Hotblood! contains examples of:

  • Ascended Extra: Rook and Asa, oddly enough. They were originally the villains to a more wholesome set of heroes, but the dynamic between the heroes was boring compared to the villains', and the original heroes were eventually set aside.
  • All There in the Manual: The behind-the-scenes blog regularly mentions bits of world-building info.
  • Alternate History: Some historical figures have been replaced with centaurs with equivalent roles.
  • Bestiality Is Depraved: Human/centaur and centaur/horse relations are frowned upon.
  • Our Centaurs Are Different: They have a culture and set of norms of their own, though where humans and centaurs live side-by-side, the centaurs may copy some of the behaviour of humans.

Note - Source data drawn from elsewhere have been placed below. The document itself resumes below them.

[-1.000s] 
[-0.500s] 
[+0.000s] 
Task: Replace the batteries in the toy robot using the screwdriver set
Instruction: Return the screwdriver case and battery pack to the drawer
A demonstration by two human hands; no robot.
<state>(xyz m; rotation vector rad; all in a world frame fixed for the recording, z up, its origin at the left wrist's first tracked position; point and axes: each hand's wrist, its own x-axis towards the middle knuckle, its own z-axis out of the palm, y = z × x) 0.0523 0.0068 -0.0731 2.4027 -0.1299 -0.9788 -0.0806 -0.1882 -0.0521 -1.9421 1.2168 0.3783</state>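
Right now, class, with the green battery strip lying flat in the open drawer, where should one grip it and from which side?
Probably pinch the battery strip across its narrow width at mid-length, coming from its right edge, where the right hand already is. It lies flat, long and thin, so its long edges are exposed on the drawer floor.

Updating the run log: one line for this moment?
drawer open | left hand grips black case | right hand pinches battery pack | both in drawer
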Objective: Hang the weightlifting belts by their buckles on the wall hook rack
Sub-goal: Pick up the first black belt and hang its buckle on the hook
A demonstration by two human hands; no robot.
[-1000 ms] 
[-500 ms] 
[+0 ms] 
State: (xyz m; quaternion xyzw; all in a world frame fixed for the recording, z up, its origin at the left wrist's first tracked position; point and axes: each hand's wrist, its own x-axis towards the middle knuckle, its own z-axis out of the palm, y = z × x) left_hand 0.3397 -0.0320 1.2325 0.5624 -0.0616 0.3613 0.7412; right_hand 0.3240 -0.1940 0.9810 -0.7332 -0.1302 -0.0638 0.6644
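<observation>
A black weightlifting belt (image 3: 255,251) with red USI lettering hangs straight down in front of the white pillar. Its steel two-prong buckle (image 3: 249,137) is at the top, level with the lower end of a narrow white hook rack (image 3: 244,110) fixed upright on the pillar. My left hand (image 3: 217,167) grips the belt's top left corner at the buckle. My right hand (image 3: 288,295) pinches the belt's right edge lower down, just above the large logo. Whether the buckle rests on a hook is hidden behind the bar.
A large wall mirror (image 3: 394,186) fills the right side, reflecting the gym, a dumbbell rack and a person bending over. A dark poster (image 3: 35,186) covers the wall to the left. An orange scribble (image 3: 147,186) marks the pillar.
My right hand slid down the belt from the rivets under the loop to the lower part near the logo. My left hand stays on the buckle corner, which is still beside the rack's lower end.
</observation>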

  • Fantastic Arousal: The horse chest, withers, where their (human) hips would be, and backs/shoulders/necks are more sensitive in centaurs.
  • Fantastic Racism: Human-versus-centaur racism does exist.
  • Fantastic Slurs: “ape,” “hoofless,” “soft-footed” and “monkey” get thrown around from centaurs to humans, in addition to references to, ahem, anatomy.
  • Half-Human Hybrid: Averted. If conception is even achieved in the first place, there are plenty of birth defects and complications that complicate matters.
  • The Hedonist: Asa aims to be rich so he can live in luxury. His other long-term plans? Well, uh...
  • Interspecies Romance: Eventually for Rook and Asa. However, these are generally frowned upon, for... various reasons. (Not to mention in this case, Politically Correct History is averted, with homosexual relationships frowned upon.)
  • Values Dissonance: Rook was born the son of a slaveowner, and never questioned it growing up. He's more conflicted about it now, but still racist (to the point where Asa needs to call him out on it). Asa, meanwhile, does not approve of slavery... but mostly because he can't stand the idea of people's liberty taken away from them, not out of morality.
  • Villain Protagonist: Asa and Rook are not entirely good people.